What is expected — In the entries below, some lines hold the string "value"; please say how many, giving the number and nothing else.

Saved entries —
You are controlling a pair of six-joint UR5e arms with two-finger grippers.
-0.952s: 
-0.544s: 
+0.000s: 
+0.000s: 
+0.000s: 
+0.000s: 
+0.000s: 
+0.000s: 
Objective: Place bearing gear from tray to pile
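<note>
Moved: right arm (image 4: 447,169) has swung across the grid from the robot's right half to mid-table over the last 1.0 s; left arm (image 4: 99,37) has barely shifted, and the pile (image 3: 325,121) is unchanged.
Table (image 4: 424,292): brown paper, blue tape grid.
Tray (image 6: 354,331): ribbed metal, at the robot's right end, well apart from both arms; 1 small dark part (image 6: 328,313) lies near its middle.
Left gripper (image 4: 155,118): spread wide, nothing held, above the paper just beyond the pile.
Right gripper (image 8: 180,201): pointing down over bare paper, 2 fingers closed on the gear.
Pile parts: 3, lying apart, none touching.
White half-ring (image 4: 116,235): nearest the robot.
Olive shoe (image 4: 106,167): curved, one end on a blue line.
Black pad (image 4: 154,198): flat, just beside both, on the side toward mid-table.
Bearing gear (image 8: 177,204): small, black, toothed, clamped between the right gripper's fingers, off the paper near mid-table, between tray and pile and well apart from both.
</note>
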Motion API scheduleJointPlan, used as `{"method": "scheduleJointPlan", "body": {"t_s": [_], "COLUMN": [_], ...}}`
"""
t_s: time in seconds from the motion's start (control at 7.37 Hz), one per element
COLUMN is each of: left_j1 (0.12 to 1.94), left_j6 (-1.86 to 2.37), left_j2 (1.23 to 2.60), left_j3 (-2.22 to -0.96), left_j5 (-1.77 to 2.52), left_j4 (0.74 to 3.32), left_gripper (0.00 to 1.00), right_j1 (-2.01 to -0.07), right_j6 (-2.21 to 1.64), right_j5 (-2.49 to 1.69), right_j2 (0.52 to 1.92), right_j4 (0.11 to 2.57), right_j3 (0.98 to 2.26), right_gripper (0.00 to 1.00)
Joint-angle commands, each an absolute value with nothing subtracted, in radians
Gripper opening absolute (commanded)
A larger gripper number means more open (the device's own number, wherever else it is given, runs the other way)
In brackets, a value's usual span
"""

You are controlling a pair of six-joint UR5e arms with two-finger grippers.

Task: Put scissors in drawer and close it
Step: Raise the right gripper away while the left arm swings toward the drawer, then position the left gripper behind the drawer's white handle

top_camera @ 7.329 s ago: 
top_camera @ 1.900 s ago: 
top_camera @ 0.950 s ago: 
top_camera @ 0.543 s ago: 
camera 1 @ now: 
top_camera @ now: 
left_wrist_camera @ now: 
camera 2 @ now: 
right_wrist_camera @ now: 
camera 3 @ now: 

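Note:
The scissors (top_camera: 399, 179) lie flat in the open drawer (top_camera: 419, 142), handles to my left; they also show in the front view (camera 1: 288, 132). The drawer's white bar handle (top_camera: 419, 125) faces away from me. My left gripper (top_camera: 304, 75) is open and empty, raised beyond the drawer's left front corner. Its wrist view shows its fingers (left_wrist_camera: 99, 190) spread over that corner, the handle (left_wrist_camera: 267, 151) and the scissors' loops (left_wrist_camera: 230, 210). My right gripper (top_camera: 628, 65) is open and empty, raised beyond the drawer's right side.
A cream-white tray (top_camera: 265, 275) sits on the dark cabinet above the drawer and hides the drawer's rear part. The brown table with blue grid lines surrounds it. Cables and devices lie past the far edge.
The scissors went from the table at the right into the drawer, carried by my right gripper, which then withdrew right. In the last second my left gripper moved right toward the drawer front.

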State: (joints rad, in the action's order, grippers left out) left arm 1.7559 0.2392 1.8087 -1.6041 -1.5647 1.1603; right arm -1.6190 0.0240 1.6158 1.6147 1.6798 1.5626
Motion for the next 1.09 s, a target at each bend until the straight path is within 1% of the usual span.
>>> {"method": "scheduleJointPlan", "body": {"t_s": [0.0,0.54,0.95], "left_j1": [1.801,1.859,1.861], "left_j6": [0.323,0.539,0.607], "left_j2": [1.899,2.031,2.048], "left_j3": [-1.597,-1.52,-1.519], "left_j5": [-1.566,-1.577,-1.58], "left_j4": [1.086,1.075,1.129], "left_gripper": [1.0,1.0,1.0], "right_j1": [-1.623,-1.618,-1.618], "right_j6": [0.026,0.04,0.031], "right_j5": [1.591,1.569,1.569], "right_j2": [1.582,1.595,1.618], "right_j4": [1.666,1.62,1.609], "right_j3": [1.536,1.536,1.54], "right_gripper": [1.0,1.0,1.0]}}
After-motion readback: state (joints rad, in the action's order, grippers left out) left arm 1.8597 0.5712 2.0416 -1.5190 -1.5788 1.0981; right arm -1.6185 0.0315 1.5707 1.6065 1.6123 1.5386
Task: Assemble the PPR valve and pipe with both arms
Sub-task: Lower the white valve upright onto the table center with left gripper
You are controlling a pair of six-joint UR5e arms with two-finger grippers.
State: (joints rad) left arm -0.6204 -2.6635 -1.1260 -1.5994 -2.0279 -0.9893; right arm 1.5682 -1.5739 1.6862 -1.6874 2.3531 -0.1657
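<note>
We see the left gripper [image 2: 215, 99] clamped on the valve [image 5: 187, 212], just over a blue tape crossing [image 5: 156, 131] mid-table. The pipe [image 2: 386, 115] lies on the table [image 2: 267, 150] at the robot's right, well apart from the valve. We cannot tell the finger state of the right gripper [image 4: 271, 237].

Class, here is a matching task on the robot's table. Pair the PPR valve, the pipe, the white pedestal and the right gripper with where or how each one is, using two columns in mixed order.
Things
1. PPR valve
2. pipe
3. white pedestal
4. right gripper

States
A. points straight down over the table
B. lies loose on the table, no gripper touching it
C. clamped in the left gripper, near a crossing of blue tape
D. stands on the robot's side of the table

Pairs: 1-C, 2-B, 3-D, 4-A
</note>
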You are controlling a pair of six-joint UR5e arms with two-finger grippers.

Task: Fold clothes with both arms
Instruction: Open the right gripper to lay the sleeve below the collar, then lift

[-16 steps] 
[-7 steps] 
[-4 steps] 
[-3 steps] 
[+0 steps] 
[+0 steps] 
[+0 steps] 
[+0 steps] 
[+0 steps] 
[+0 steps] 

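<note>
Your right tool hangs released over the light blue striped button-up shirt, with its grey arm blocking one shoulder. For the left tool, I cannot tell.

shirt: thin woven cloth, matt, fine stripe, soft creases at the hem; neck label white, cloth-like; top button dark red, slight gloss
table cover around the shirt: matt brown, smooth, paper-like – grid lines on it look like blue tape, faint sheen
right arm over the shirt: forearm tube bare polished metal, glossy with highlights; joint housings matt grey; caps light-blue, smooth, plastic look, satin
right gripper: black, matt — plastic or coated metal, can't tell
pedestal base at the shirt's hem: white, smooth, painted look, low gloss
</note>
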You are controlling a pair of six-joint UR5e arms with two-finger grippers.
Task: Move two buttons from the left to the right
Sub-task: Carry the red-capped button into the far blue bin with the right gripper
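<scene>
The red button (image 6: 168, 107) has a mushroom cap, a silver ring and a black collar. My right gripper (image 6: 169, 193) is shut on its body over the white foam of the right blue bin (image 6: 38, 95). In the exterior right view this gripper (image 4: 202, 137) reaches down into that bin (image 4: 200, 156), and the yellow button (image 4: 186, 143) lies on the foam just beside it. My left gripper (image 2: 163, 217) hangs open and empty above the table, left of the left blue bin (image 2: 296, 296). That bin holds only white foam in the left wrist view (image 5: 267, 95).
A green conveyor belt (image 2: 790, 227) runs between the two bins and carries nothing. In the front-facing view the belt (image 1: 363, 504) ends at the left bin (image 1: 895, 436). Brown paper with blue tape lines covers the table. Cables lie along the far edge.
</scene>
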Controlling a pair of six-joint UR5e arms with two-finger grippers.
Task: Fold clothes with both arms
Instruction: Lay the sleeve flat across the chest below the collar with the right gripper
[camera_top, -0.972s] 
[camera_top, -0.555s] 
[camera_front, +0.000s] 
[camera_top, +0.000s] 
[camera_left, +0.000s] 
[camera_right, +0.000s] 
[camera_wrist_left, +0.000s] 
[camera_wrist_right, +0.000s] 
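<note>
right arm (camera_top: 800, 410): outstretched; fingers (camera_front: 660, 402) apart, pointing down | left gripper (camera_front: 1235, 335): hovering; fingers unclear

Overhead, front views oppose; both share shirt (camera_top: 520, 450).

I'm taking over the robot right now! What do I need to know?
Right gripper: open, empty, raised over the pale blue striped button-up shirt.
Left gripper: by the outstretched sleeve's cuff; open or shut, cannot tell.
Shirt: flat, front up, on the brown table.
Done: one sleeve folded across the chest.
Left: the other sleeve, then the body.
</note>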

Exercise solution — 2